Spencer Grant has spent the better half of his lifetime erasing his past, eliminating the connections to the evil, the monster, who gave him life. The ghost of his father's past haunts him everywhere he goes, having left its mark on him in the form of a cicatricial scar that runs from his ear to his chin. Spencer has not found the life that he so desperately needs to find, although he has found himself to be good at many things in life.
In his search for the missing memories of the event that changed everything in his life, Spencer finds himself at the Red Door bar, and strikes up a conversation with Valerie Keane. Something between them just "clicks", and Spencer returns the next night to see her once more...and thus begins the incredible journey that brings Spencer face to face with his past, and his future.
Koontz' characters in Dark Rivers of the Heart are well-conceived and colorful.

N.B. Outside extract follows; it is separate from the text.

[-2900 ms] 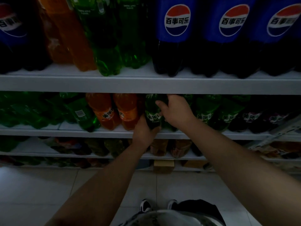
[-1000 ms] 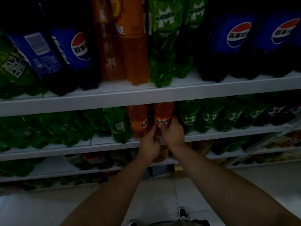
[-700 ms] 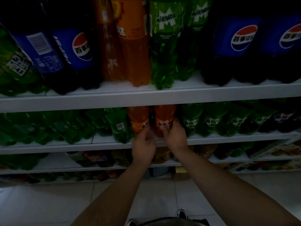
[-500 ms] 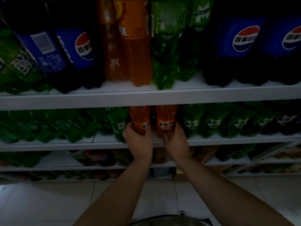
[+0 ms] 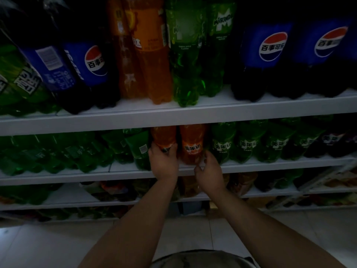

The plot never suffered throughout, as Koontz switches perspectives from Roy Miro, to Spencer, to Valerie, to Eve, and so on.
What is probably the scariest concept of this novel is that the property forfeiture laws that the secret agency makes use of are actually on the books and in effect today, perhaps not to the extent abused by Tom Summerton and the agency, but real nonetheless.
Fast-paced, engaging, and thrilling, though not the "chiller" novel one would expect from Koontz.
Peace Out.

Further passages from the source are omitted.